しかしその時、私にとって唯一自分らしさを表現することが許されると思っていたものが「音楽」でした。音楽には言葉はいりません。だからこそ、ひとつひとつの音を紡ぎながら自分自身を解き放ち、音にのせて自由に表現することができました。

今、夢中になっている音楽プロジェクトは、この経験があってこそだと思います。

楠木 由希子さん

 

大切な仲間がいるからこそ、誠実で真摯な自分をつらぬく

そんな生きがいともいえる音楽の活動の中でも、日々越えなければならない壁が出てきます。小さなステップで、最終的に目指すゴールには永い年月がかかろうとも、そのゴールに向かって小さなことをひとつひとつ丁寧に積み上げていく、これが今楽しくて仕方ありません。

とはいっても、心が折れそうになる時だって正直何度もありました。
そんな時もとにかく諦めないで、自分の描きたいヴィジョンを勇気を持って声に出し、活動を継続していくのです。そして、私自身がどんなことがあっても諦めない姿勢と情熱を持ち続けるのです。

この活動は、決して一人ではできません。
私の描きたい世界観を心から理解し、寝る暇を惜しんで一緒に活動してくれる仲間を大切に、そして、これから一人ひとりが輝けるようなチームにしていくにはどうしたら良いか、大切な仲間のために誠実で真摯な自分で在りたいと思いながら日々勉強しております。

 

「自分の魂の声」を聴き「自分らしく生きる」

全てを通して、私の人生の目標は「自分らしく生きる」こと。これに尽きます。
感情に左右されると自分の中心軸を見失い、抱えなくてもいいことを抱え、使わなくてよいところに時間を割き、結果ストレスが溜まってしまいます。

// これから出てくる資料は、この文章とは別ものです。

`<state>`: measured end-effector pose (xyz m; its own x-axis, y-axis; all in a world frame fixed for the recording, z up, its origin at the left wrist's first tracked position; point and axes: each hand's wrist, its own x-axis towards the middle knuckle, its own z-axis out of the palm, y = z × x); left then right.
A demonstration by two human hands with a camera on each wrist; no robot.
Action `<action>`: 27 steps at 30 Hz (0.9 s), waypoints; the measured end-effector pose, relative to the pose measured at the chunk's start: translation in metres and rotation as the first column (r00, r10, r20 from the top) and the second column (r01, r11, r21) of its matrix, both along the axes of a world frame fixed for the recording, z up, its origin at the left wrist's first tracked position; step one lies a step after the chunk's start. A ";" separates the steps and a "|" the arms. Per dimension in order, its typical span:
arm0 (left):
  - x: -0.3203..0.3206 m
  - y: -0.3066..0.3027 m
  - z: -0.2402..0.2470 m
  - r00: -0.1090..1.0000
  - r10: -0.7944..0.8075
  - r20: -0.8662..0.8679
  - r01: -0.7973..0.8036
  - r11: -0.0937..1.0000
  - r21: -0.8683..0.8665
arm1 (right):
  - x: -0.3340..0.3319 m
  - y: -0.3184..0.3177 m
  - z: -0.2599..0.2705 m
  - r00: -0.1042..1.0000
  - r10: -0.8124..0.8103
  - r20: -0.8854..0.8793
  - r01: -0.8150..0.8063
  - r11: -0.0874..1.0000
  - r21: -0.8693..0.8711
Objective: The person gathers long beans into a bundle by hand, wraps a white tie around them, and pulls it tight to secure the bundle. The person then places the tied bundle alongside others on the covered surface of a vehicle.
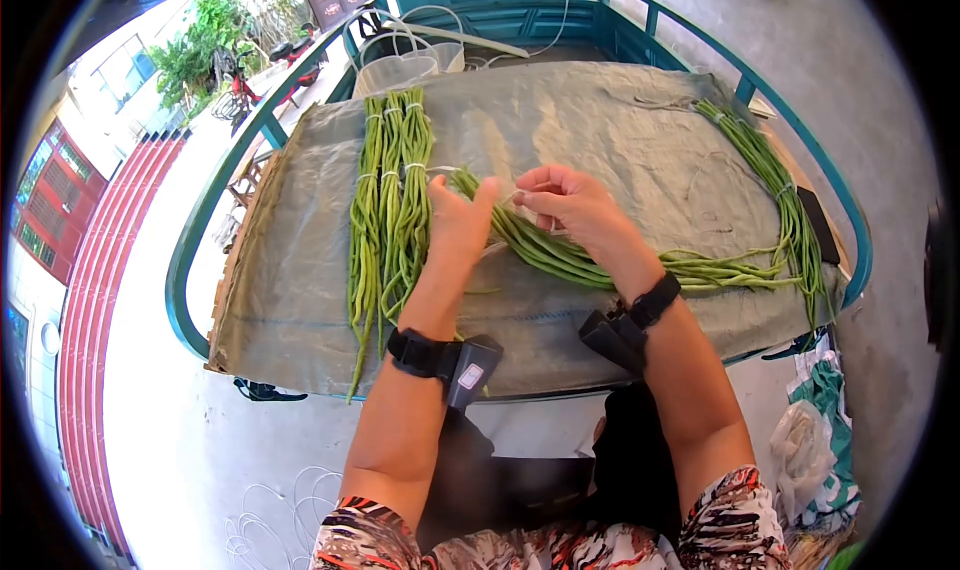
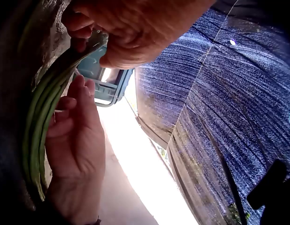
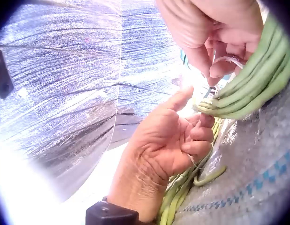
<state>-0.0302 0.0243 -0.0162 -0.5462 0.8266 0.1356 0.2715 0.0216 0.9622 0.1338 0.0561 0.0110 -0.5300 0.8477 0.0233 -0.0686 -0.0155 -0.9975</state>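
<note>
In the head view, a bundle of long green beans (image 1: 555, 257) lies slanting across the middle of the cloth. My left hand (image 1: 458, 228) curls its fingers round the bundle's upper left end, thumb raised; the right wrist view shows this hand (image 3: 156, 140) beneath the bean tips (image 3: 208, 107). My right hand (image 1: 585, 215) pinches a thin white string (image 3: 229, 59) between thumb and fingers, just right of the left hand. The left wrist view has my left hand (image 2: 131, 35) above and my right hand (image 2: 77, 145) below, beside the beans (image 2: 41, 112).
Tied bean bundles (image 1: 390, 200) stand side by side left of my hands. More beans (image 1: 765, 170) lie at the right, their lower ends near the loose bundle. A grey cloth (image 1: 590, 120) covers the cart bed inside teal rails (image 1: 190, 240). White buckets (image 1: 395, 73) sit behind.
</note>
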 end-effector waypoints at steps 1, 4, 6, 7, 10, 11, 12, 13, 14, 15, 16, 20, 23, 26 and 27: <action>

自分の中心軸は何なのか、やることやらないことを明確にし、感情に左右されず思考を整理することが心にも身体にもいいと実感しています。
だからこそ常に魂の声に忠実でシンプルで在りたいです。

そう考えている私もストレスがたまることだってあります。
そんな時は大好きな仲間たちと美味しいごはんを食べに行って、思う存分しゃべって笑って、ストレスを解消しています。また逆に練習したり作業に没頭するのもストレス発散になります。そうやって内外へのバランスを取っています。
でも実は、私が一番リラックス状態になれるのは主人に甘えることです。笑

 

今後も私にとって「自分らしく生きる 愛と平和な世の中を創る」ことが私の夢であり志です。
20年後には、ロールモデルがいくつか出来上がっているといいなと思います。それをさらに世界にも発信していきたいです。

そしていつか行政とタイアップして地方創生、音楽の街を創りたいです。